2 Tot drie maanden nadat de om te zetten vennootschap de nederlegging of openbaarmaking van het voorstel tot omzetting heeft aangekondigd, kan iedere schuldeiser door het indienen van een verzoek bij de rechtbank tegen het voorstel tot omzetting in verzet komen met vermelding van de waarborg die wordt verlangd.
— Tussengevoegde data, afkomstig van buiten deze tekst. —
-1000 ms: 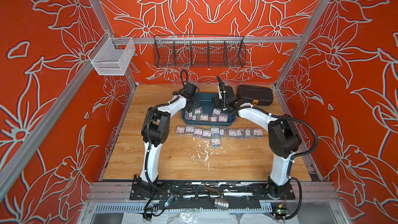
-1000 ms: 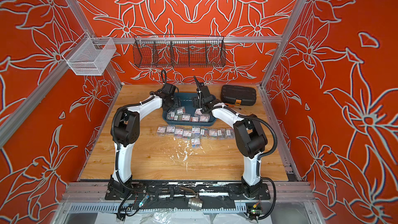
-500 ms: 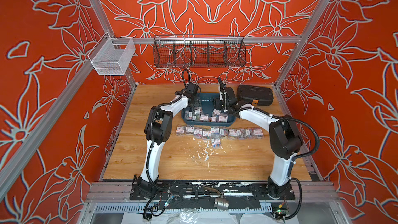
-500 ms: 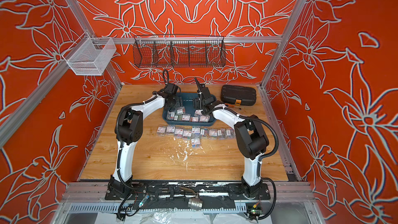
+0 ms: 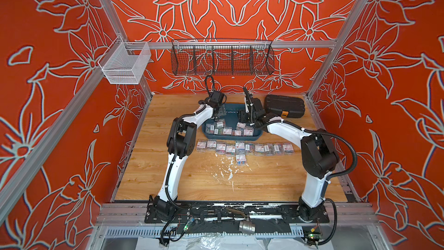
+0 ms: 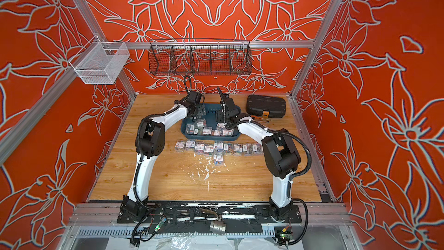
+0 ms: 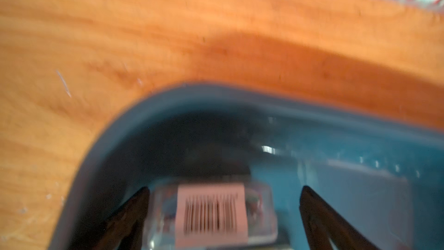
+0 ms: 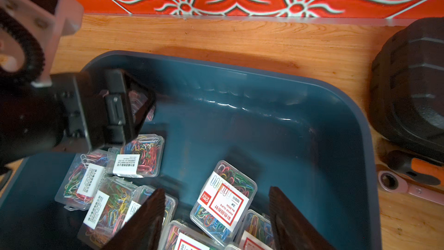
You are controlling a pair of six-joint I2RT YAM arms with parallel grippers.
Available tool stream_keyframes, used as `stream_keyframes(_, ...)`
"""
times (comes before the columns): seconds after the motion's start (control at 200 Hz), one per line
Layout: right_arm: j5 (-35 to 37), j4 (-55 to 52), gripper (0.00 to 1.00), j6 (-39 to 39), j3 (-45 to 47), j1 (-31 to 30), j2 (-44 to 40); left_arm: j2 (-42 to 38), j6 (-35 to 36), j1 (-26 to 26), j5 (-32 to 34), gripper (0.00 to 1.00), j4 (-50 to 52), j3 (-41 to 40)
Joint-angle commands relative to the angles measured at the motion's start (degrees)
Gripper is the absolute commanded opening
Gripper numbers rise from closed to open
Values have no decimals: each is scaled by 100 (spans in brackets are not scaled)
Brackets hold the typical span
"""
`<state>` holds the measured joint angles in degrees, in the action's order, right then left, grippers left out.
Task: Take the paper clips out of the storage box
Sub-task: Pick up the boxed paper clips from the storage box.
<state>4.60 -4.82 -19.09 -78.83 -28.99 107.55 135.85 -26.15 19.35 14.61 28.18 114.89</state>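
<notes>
Wooden table [image 5: 192, 176]; storage box [image 5: 230, 138] holds paper clips [image 5: 227, 131]; left gripper [image 7: 224, 188], right gripper [image 8: 216, 188] both gape empty

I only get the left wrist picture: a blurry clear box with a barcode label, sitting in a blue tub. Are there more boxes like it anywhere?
Observer: Yes. In both top views a row of small clear plastic boxes of coloured paper clips lies on the wooden table, outside the dark teal plastic tray.
Visitor: Is mine the last one in the tub?
Observer: No. The right wrist view shows several more boxes inside the tray.
Visitor: What is the other arm up to?
Observer: The right end effector is open over a red-labelled box in the tray, not gripping it.
</notes>
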Motion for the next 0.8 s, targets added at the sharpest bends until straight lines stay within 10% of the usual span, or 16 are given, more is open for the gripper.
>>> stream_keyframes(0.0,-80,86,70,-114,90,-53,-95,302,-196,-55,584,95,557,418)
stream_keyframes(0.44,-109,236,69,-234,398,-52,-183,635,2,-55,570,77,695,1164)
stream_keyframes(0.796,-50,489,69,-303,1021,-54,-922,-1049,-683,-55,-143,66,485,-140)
De rechtbank wijst het verzoek af, indien de verzoeker niet aannemelijk heeft gemaakt dat de vermogenstoestand van de vennootschap na de omzetting minder waarborg zal bieden dat de vordering zal worden voldaan, en dat van de vennootschap niet voldoende waarborgen zijn verkregen.
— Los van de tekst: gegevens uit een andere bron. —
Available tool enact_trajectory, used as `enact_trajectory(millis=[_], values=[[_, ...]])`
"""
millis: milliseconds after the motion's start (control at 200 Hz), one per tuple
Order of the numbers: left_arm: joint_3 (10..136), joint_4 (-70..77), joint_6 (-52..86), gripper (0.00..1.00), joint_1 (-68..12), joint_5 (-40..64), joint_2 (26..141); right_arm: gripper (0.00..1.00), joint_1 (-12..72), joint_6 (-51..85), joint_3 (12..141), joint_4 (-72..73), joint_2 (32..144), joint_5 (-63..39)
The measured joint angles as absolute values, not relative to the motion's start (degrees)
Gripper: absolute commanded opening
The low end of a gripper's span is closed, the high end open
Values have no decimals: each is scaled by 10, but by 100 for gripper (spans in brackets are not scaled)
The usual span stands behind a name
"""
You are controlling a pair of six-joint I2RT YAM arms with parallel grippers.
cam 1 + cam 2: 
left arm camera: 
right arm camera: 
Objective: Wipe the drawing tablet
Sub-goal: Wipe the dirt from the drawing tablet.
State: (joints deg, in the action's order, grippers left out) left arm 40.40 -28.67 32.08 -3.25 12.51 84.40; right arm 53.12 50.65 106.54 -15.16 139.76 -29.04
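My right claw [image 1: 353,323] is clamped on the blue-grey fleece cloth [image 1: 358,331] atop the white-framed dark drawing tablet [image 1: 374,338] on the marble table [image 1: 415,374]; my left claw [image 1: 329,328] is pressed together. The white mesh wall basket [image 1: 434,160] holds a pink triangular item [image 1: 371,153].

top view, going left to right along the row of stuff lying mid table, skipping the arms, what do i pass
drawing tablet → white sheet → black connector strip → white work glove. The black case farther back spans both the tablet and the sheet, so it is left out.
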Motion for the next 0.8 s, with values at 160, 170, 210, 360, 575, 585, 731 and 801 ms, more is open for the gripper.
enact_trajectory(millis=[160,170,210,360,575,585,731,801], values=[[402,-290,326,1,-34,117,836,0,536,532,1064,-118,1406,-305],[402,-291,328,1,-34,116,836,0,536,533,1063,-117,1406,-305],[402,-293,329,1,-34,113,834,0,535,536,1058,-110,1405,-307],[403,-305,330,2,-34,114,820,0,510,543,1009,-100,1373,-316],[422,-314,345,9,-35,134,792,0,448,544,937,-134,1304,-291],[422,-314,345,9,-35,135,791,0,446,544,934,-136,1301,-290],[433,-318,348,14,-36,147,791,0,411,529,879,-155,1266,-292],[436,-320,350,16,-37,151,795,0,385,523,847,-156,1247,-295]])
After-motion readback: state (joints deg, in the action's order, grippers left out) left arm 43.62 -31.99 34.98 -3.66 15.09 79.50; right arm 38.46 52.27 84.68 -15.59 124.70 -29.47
3 Voordat de rechter beslist, kan hij de vennootschap in de gelegenheid stellen binnen een door hem gestelde termijn een door hem omschreven waarborg te geven.
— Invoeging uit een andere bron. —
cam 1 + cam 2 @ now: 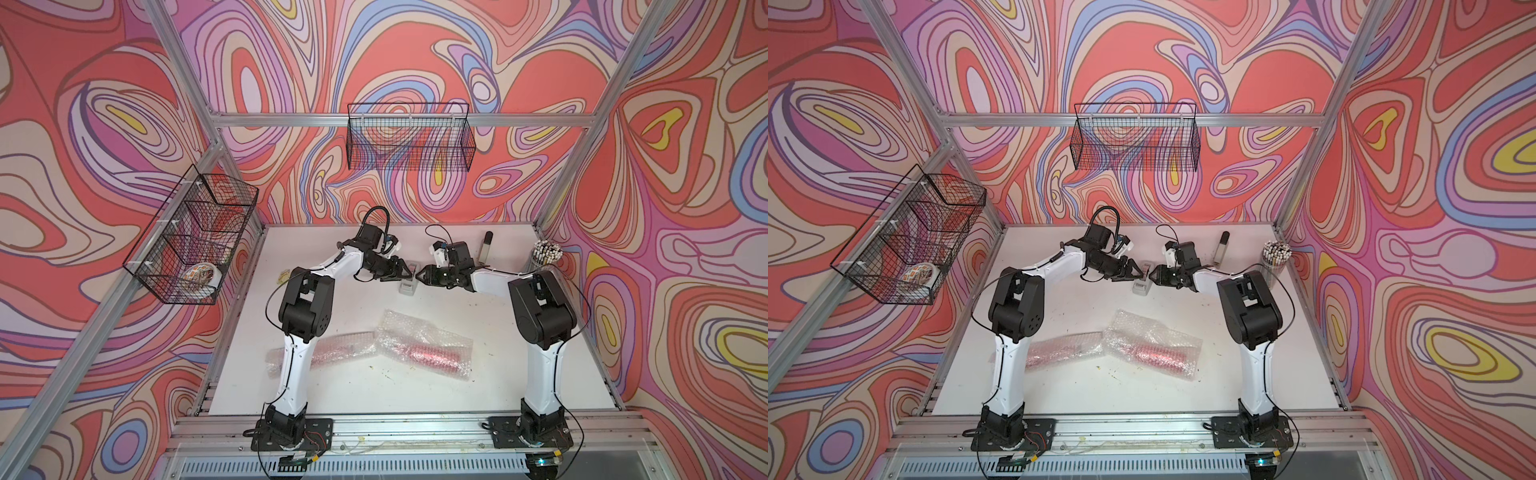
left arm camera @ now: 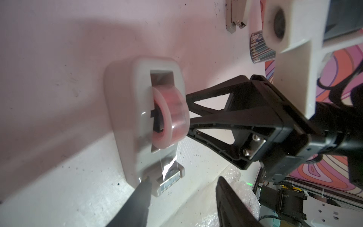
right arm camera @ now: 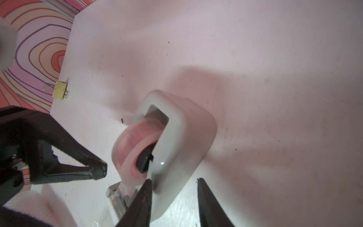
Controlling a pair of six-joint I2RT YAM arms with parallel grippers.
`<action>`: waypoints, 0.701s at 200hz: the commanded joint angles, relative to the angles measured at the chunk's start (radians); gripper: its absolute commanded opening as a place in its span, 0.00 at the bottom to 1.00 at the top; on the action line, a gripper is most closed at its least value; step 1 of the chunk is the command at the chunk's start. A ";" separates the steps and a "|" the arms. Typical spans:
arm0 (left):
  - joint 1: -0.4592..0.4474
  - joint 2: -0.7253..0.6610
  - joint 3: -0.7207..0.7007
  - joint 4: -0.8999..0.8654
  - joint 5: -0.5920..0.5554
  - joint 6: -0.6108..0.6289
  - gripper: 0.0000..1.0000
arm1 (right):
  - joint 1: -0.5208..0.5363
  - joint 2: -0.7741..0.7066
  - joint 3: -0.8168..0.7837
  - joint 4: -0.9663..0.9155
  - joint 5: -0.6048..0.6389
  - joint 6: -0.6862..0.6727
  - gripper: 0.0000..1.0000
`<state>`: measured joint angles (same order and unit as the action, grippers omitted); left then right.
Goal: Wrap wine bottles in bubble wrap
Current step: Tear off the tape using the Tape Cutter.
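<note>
Wine bottles (image 1: 434, 356) are lying on their sides, end to end, toward the front of the table (image 1: 478, 324). Each is rolled in bubble wrap (image 1: 411, 332), with red showing through the film. One roll is passing partly behind the left arm (image 1: 296, 357). Well behind them, both pincers are meeting from opposite sides at a grey tape dispenser (image 1: 407, 289) that is carrying a clear tape roll (image 2: 172, 118). The left pincer (image 2: 183, 179) is hovering with its jaws apart at the toothed cutter (image 2: 169, 183) end, one fingertip just beside it. The right pincer (image 3: 174, 179) is standing with its jaws apart, astride one side wall of the dispenser by the roll. Whether its tips are touching that wall I cannot tell.
</note>
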<state>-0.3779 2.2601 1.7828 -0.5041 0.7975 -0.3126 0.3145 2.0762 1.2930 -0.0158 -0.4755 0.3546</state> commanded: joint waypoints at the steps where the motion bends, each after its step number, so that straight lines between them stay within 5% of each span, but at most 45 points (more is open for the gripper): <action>1: 0.004 0.044 0.042 -0.005 0.041 -0.040 0.47 | -0.008 0.022 0.017 -0.025 0.027 -0.045 0.38; 140: -0.004 0.097 0.043 0.020 0.091 -0.091 0.23 | -0.011 0.032 0.007 -0.018 0.043 -0.052 0.37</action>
<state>-0.3790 2.3287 1.8278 -0.4889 0.8703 -0.3969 0.3141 2.0766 1.2980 -0.0212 -0.4721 0.3084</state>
4 Indien tijdig verzet is gedaan, mag de verklaring in de zin van artikel 335l lid 2 door de notaris eerst worden afgegeven, zodra het verzet is ingetrokken of de opheffing van het verzet uitvoerbaar is.
5 Indien de verklaring in de zin van artikel 335l lid 2 al door de notaris is afgegeven, kan de rechter op een ingesteld rechtsmiddel het stellen van een door hem omschreven waarborg bevelen en daaraan een dwangsom verbinden.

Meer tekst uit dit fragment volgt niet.